→ **WHAT IS NEEDED**
Among the lines below, restate word for word only those from the line with "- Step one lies" through the line with "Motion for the", with both end lines kept.

→ **TASK INPUTS**
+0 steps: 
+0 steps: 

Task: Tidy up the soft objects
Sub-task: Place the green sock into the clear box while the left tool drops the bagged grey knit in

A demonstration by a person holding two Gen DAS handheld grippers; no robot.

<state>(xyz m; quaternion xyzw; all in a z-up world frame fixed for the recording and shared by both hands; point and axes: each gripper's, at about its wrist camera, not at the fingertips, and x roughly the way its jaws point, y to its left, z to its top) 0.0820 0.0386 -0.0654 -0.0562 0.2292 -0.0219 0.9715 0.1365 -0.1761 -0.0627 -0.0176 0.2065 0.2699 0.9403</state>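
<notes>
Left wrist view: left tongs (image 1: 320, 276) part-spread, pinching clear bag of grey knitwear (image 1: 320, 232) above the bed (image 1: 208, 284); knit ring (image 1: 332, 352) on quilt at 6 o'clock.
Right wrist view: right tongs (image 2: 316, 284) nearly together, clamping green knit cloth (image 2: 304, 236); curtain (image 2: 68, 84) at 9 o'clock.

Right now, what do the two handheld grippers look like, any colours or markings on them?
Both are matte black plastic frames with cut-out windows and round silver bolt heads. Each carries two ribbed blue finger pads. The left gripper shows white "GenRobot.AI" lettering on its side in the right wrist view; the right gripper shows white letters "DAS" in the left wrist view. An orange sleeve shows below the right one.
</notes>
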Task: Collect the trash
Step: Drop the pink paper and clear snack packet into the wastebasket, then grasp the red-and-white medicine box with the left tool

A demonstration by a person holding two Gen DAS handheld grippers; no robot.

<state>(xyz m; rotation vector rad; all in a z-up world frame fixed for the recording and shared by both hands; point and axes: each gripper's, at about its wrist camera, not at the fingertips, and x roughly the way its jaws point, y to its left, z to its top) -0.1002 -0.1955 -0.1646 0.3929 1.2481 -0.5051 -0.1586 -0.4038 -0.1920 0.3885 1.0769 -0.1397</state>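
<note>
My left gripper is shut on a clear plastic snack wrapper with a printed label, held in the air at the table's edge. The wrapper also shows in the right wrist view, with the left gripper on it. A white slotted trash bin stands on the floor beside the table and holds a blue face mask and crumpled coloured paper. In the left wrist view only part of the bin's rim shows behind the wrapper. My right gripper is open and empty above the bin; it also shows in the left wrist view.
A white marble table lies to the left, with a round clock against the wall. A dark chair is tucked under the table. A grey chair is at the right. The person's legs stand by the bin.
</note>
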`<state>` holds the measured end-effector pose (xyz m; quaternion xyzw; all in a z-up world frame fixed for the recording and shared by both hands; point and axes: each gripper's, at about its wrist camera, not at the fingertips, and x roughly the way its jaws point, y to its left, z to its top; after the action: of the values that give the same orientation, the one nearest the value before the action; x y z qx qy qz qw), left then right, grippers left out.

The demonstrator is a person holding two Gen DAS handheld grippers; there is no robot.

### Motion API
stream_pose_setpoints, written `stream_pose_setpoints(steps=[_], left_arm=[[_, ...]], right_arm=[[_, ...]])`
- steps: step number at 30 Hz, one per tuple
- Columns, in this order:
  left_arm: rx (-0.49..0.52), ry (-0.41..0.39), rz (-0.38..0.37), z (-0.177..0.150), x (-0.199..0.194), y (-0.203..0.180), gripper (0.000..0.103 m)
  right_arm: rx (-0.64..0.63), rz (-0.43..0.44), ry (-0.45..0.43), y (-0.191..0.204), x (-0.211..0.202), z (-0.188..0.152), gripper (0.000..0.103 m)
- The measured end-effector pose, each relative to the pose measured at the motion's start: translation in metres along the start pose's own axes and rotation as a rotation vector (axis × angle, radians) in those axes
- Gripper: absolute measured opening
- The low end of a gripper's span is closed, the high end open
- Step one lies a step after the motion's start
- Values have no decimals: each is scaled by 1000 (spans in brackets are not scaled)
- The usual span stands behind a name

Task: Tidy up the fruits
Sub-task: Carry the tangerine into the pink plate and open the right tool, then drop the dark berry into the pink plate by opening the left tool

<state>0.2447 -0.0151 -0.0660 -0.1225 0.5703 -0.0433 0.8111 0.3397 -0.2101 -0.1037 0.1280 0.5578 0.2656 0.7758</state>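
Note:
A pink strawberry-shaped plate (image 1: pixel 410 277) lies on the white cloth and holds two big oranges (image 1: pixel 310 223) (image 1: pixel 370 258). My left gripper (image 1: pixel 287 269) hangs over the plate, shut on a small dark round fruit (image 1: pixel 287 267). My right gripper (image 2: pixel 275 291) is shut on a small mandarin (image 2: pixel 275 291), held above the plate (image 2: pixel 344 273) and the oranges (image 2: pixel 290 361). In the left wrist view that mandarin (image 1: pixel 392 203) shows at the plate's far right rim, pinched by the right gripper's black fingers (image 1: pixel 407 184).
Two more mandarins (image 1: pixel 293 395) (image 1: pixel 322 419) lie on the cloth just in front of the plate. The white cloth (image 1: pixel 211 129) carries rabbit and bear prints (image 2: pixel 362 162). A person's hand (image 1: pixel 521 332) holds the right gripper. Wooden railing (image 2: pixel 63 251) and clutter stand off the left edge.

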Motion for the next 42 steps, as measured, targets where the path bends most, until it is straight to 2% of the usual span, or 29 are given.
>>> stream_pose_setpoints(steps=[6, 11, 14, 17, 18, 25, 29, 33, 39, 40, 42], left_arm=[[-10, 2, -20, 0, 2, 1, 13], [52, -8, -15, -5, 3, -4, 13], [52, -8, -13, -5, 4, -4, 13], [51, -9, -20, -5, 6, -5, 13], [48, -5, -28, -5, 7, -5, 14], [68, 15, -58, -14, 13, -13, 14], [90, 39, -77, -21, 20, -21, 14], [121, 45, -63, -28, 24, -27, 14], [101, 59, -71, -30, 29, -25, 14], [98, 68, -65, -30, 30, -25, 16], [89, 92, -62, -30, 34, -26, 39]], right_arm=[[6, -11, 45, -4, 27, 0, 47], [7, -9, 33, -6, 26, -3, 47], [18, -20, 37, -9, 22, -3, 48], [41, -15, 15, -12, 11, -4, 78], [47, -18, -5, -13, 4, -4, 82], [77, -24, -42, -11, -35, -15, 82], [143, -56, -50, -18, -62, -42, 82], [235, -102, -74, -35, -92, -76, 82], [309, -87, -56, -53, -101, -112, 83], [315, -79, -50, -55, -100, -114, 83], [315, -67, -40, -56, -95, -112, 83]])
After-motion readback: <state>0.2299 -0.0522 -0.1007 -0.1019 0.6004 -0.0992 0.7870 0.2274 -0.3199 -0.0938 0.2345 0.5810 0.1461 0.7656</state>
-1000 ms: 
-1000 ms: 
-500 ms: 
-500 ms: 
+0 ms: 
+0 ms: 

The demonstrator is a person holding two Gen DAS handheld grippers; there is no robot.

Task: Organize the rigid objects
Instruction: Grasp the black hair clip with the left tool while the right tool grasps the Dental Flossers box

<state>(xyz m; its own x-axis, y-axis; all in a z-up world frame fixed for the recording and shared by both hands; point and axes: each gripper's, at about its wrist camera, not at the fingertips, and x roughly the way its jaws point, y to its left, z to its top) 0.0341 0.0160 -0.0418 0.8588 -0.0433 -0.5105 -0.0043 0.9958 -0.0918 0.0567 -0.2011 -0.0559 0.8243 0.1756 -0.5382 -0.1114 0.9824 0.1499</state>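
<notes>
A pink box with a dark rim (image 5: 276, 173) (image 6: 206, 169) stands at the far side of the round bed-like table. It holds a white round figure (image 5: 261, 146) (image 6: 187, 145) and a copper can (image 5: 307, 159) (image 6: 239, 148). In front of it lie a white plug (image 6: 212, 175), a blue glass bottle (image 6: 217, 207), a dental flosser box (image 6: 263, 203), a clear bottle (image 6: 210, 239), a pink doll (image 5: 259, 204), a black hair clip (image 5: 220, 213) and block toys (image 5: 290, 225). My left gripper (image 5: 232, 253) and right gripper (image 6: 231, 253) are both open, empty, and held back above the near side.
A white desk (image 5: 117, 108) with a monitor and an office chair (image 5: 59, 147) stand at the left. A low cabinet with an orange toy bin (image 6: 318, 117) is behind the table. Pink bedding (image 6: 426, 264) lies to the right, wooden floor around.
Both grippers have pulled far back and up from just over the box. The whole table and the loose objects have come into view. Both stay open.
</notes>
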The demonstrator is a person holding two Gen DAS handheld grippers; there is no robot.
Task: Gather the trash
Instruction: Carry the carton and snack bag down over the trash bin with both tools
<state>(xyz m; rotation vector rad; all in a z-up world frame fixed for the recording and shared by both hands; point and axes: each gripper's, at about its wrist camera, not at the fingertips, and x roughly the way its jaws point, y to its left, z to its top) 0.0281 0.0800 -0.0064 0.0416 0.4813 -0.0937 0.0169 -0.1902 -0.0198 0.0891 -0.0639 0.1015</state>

→ **SOLUTION FOR THIS PROBLEM**
- Step one lies a step after the motion's start
- Values have no decimals: each is scaled by 1000 (spans in brackets are not scaled)
- The usual span stands behind a name

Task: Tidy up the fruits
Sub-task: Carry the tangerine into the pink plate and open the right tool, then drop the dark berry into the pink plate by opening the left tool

<state>0.2447 -0.0151 -0.0660 -0.1225 0.5703 -0.0433 0.8111 0.3397 -0.2101 -0.1037 0.1280 0.5578 0.2656 0.7758</state>
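Note:
A pink strawberry-shaped plate (image 1: pixel 410 277) lies on the white cloth and holds two big oranges (image 1: pixel 310 223) (image 1: pixel 370 258). My left gripper (image 1: pixel 287 269) hangs over the plate, shut on a small dark round fruit (image 1: pixel 287 267). My right gripper (image 2: pixel 275 291) is shut on a small mandarin (image 2: pixel 275 291), held above the plate (image 2: pixel 344 273) and the oranges (image 2: pixel 290 361). In the left wrist view that mandarin (image 1: pixel 392 203) shows at the plate's far right rim, pinched by the right gripper's black fingers (image 1: pixel 407 184).
Two more mandarins (image 1: pixel 293 395) (image 1: pixel 322 419) lie on the cloth just in front of the plate. The white cloth (image 1: pixel 211 129) carries rabbit and bear prints (image 2: pixel 362 162). A person's hand (image 1: pixel 521 332) holds the right gripper. Wooden railing (image 2: pixel 63 251) and clutter stand off the left edge.
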
Motion for the next 42 steps, as measured, targets where the path bends most, until it is straight to 2% of the usual span, or 29 are given.

Nothing remains to be added to the output.